■ EXERCISE
A faithful copy is required: transcribe each line below exactly, minus the pictures.

Start of DATA PROVIDED

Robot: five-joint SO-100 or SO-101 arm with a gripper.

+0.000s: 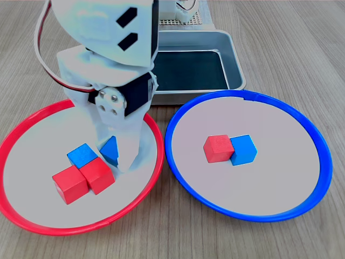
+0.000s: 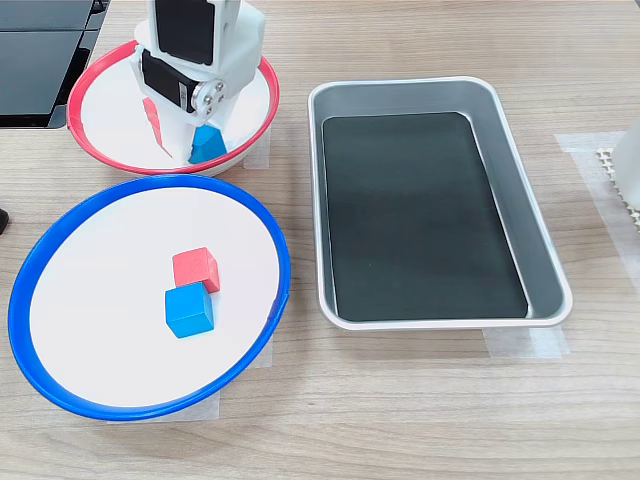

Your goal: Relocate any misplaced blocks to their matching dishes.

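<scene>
My white gripper [image 1: 114, 159] reaches down into the red-rimmed dish [image 1: 21, 135] at the first exterior view's left. It is shut on a blue block [image 1: 110, 149] that sits tilted between the fingers. Beside it in that dish lie another blue block [image 1: 82, 155] and two red blocks [image 1: 70, 184] [image 1: 99, 175], touching each other. The blue-rimmed dish [image 1: 302, 124] holds a red block [image 1: 218, 148] and a blue block [image 1: 244, 149] side by side. In the second exterior view the gripper [image 2: 195, 150] stands over the red-rimmed dish [image 2: 100, 150] with the blue block [image 2: 209, 144] at its tip.
A rectangular metal tray [image 1: 232, 59] with a dark floor stands behind the dishes, and shows at the second exterior view's right [image 2: 520, 200]. The arm's body [image 1: 108, 43] rises over the red-rimmed dish's back edge. A black object [image 2: 40, 50] lies at the second exterior view's top left.
</scene>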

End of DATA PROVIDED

■ WRITTEN ANSWER
Robot: five-joint SO-100 or SO-101 arm with a gripper.

+0.000s: 
+0.000s: 

Your goal: Relocate any misplaced blocks to their matching dishes.

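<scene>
My white gripper [image 1: 114, 159] reaches down into the red-rimmed dish [image 1: 21, 135] at the first exterior view's left. It is shut on a blue block [image 1: 110, 149] that sits tilted between the fingers. Beside it in that dish lie another blue block [image 1: 82, 155] and two red blocks [image 1: 70, 184] [image 1: 99, 175], touching each other. The blue-rimmed dish [image 1: 302, 124] holds a red block [image 1: 218, 148] and a blue block [image 1: 244, 149] side by side. In the second exterior view the gripper [image 2: 195, 150] stands over the red-rimmed dish [image 2: 100, 150] with the blue block [image 2: 209, 144] at its tip.
A rectangular metal tray [image 1: 232, 59] with a dark floor stands behind the dishes, and shows at the second exterior view's right [image 2: 520, 200]. The arm's body [image 1: 108, 43] rises over the red-rimmed dish's back edge. A black object [image 2: 40, 50] lies at the second exterior view's top left.
</scene>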

The exercise is done, and nothing more is needed.